Malam itu Oleh Tri Cahyana Nugraha

MALAM ITU
Oleh Tri Cahyana Nugraha

Sepekat apakah malam ?
Tak lebih pekat dari hatiku
yang redup oleh kenangan.
Kau ingat ? betapa malam yang begitu kau puja.
Kini menjelma waktuku mati.
Dulu, dibawah guyuran lampu pekarangan.
Kau menari riang
bersama temanmu di tengah malam. Menari
hingga kau lelah dan terjatuh di hadapku.
Aku iba
membawa dan merawatmu. Dalam sempit
dan pengapnya lubang kecil tembok itu.
Sayap rapuhmu mengilau
diterpa serpihan cahaya bulan.
Sedang tubuhmu yang kecoklatan. Terbaring bisu
dihadapku.
Sehari, dua hari, tiga hari.
Dan seminggu sudah aku merawatmu.
Tawa manismu kembali berbinar di raut wajahmu.
Sedang sayap halusmu
kembali membawamu terbang dalam riang.
Malam itupun kembali kau menari.
Namun tak kulihat temanmu yang dulu.
Mungkin mati di tarian lalu.
Layaknya déjà vu, kaupun terjatuh dan aku merawatmu kembali.
Kedua kali.
Ketiga kali minggu berikutnya.
Keempat kali minggu berikutnya.
Hingga ketujuh kalinya, aku tak tahan lagi.

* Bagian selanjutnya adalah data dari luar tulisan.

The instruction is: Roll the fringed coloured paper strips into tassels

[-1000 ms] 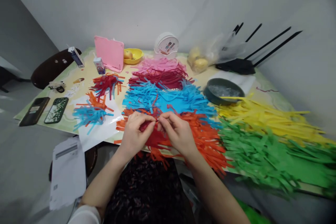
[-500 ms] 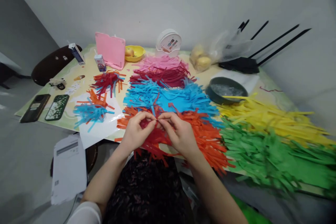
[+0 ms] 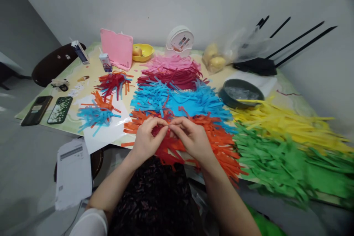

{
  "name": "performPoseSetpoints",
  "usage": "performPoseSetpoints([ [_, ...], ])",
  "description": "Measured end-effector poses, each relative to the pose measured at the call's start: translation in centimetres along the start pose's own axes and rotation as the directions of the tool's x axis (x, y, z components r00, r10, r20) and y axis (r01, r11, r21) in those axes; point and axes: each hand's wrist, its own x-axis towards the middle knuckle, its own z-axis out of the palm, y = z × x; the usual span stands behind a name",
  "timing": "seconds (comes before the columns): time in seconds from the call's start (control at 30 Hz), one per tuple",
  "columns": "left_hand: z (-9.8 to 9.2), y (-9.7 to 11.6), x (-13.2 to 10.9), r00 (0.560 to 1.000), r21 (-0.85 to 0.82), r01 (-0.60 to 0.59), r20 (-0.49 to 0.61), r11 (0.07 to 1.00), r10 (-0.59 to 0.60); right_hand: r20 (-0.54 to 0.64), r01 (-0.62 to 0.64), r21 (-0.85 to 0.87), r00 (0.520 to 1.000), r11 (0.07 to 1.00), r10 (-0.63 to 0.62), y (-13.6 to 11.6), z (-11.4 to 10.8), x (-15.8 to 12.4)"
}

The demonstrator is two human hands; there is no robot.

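Two phones lie near the left front corner of the bench (image 3: 90, 57): a dark phone (image 3: 37, 110) outermost, then a flowered phone (image 3: 59, 110) just beside it. Toward the left back corner stands a tall carton (image 3: 80, 52), then a small carton (image 3: 105, 62) in front of an upright pink case (image 3: 116, 48). Between these and the front edge lie a blue bunch of strips (image 3: 96, 116), partly on a white sheet (image 3: 101, 138) that juts over the front edge, and a red bunch of strips (image 3: 112, 83) behind it.

The left hand (image 3: 149, 138) is over the middle of the front edge, thumb and forefinger drawn narrow into a pinch. Red strips (image 3: 167, 147) lie beneath and between the two hands, at that edge. The right hand (image 3: 193, 138) meets the left with a similar narrow pinch, tips touching or nearly so; anything between them is too small to tell. Orange strips (image 3: 224, 147) spread under the hands and to the right. Beyond the fingertips, blue strips (image 3: 188, 103), dark red strips (image 3: 177, 77) and pink strips (image 3: 171, 64) run in rows toward the back edge.

Farther right, a dark bowl (image 3: 225, 97) sits behind yellow strips (image 3: 290, 121), and green strips (image 3: 276, 158) overhang the front edge toward the right corner.
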Motion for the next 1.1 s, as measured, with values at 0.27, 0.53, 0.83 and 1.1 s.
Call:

“tolong jangan menari lagi. Tinggallah disini bersamaku”
Tak sepatah kata terucap dari bibirmu yang mengatup.
Hanya gores senyum dihiasi bulir bulir embun yang menetes
dari matamu.
Sebulan, dua bulan tak begitu menjemukkan bagimu.
Hingga tiba di satu tahun.
Buah cinta yang sudah terjalin harus dibunuh.
Sebab kita hanya budak takdir, tak lebih.
Kaupun memutuskan pergi malam ini.
Sekeras apapun aku memohon,
sekeras itu pula tekadmu menguat.
“seharusnya aku mati sejak pertama kau membawaku”
Lalu kau pergi dan menari di lampu pekarangan itu.
Sedang aku dengan bodohnya hanya bergelut dengan ego.
Kaupun mati dalam tarian itu.
Andai aku lepas dari ego.
Mungkin malam ini aku sedang merawatmu.
Hal yang membawamu hidup lebih lama.
Denganku.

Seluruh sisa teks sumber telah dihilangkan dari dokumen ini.